*Input data*.
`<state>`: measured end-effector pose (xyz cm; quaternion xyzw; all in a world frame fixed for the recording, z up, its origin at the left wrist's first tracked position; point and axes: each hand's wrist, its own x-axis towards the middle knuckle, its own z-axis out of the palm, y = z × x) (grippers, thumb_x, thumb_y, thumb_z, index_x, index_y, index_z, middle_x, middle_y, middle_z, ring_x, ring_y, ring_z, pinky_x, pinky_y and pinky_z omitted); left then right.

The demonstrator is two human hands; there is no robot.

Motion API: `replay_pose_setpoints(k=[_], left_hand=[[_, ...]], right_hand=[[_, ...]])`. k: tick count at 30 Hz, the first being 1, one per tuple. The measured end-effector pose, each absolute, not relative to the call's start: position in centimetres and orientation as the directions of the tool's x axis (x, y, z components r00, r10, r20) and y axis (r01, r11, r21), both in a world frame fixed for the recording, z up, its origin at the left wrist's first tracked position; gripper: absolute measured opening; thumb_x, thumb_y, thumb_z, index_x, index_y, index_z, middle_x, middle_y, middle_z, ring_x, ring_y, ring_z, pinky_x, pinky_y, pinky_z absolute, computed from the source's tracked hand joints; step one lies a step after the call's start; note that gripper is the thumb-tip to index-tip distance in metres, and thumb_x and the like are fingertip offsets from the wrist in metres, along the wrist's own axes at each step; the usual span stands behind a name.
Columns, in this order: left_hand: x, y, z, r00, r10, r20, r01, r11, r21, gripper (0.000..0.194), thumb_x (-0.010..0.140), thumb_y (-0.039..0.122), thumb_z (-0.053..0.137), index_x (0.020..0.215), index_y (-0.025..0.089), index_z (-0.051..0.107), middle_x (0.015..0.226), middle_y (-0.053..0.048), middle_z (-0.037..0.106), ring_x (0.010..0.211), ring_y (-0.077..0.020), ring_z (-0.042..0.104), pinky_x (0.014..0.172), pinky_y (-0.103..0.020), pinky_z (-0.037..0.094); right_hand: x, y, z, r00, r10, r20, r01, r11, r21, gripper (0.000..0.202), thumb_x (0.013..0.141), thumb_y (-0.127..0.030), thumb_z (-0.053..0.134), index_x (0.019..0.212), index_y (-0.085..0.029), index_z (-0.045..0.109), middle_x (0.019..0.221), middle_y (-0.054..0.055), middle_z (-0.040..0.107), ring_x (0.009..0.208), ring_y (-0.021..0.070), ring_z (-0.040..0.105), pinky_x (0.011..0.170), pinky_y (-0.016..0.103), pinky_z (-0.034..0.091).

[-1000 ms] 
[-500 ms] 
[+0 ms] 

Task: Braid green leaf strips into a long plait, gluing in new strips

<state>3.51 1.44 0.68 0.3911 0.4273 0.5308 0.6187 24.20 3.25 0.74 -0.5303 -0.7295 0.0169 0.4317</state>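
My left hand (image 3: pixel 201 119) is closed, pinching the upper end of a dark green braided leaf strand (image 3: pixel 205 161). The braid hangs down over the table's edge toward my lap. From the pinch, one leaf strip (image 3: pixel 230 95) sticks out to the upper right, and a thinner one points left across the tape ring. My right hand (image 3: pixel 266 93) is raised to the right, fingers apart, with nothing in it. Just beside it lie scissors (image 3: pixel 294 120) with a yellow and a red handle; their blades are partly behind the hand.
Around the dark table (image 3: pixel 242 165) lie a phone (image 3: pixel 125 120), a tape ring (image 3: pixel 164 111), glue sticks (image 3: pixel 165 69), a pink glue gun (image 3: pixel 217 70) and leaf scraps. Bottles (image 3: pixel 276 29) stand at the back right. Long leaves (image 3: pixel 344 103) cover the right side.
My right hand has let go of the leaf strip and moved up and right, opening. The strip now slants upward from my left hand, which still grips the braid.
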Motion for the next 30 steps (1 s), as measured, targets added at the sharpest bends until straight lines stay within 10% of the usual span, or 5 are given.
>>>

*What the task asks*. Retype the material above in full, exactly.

*Answer below*.
`<state>`: measured end-effector pose (xyz cm; quaternion xyzw; all in a world frame fixed for the recording, z up, its origin at the left wrist's first tracked position; point and axes: each hand's wrist, its own x-axis towards the middle knuckle, its own z-axis out of the palm, y = z × x) (grippers, thumb_x, thumb_y, thumb_z, index_x, index_y, index_z, middle_x, middle_y, middle_z, ring_x, ring_y, ring_z, pinky_x, pinky_y and pinky_z omitted); left then right.

The demonstrator is two human hands; there is no robot.

Motion API: `replay_pose_setpoints(k=[_], left_hand=[[_, ...]], right_hand=[[_, ...]])`. k: tick count at 30 Hz, the first being 1, one per tuple. The measured end-effector pose, each absolute, not relative to the call's start: position in centimetres and orientation as the directions of the tool's x axis (x, y, z components r00, r10, r20) and y axis (r01, r11, r21), both in a world frame fixed for the recording, z up, its origin at the left wrist's first tracked position; gripper: absolute measured opening; thumb_x, thumb_y, thumb_z, index_x, index_y, index_z, middle_x, middle_y, middle_z, ring_x, ring_y, ring_z, pinky_x, pinky_y, pinky_z absolute, computed from the source's tracked hand joints; step one lies a step after the call's start; note that gripper is the thumb-tip to index-tip distance in metres, and thumb_x and the like are fingertip offsets from the wrist in metres, along the wrist's own axes at each step; the usual span stands behind a name.
Columns, in this order: left_hand: x, y, z, r00, r10, r20, r01, r11, r21, gripper (0.000..0.194), thumb_x (-0.010..0.140), thumb_y (-0.039..0.122), thumb_z (-0.053..0.137), index_x (0.020..0.215), index_y (-0.025..0.089), index_z (-0.051..0.107), middle_x (0.015..0.226), middle_y (-0.053..0.048), middle_z (-0.037..0.106), ring_x (0.010..0.211), ring_y (-0.077..0.020), ring_z (-0.042..0.104), pinky_x (0.014..0.172), pinky_y (-0.103..0.020), pinky_z (-0.037..0.094); right_hand: x, y, z, r00, r10, r20, r01, r11, r21, gripper (0.000..0.202), thumb_x (0.013..0.141), thumb_y (-0.127..0.030), thumb_z (-0.053..0.134), index_x (0.019..0.212), index_y (-0.085..0.029), index_z (-0.045..0.109), middle_x (0.019..0.221), middle_y (-0.054..0.055), middle_z (-0.040..0.107), ring_x (0.009..0.208), ring_y (-0.021..0.070), ring_z (-0.040..0.105), pinky_x (0.011..0.170), pinky_y (-0.016..0.103), pinky_z (-0.034..0.091).

[-1000 ms] 
[-500 ms] 
[+0 ms] 

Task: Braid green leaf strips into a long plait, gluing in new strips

<state>3.51 1.44 0.68 0.3911 0.4273 0.5308 0.6187 24.20 3.25 0.74 -0.5303 -0.7295 0.0169 0.4317</state>
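My left hand (image 3: pixel 201 119) is closed, pinching the upper end of a dark green braided leaf strand (image 3: pixel 205 161). The braid hangs down over the table's edge toward my lap. From the pinch, one leaf strip (image 3: pixel 230 95) sticks out to the upper right, and a thinner one points left across the tape ring. My right hand (image 3: pixel 266 93) is raised to the right, fingers apart, with nothing in it. Just beside it lie scissors (image 3: pixel 294 120) with a yellow and a red handle; their blades are partly behind the hand.
Around the dark table (image 3: pixel 242 165) lie a phone (image 3: pixel 125 120), a tape ring (image 3: pixel 164 111), glue sticks (image 3: pixel 165 69), a pink glue gun (image 3: pixel 217 70) and leaf scraps. Bottles (image 3: pixel 276 29) stand at the back right. Long leaves (image 3: pixel 344 103) cover the right side.
My right hand has let go of the leaf strip and moved up and right, opening. The strip now slants upward from my left hand, which still grips the braid.
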Motion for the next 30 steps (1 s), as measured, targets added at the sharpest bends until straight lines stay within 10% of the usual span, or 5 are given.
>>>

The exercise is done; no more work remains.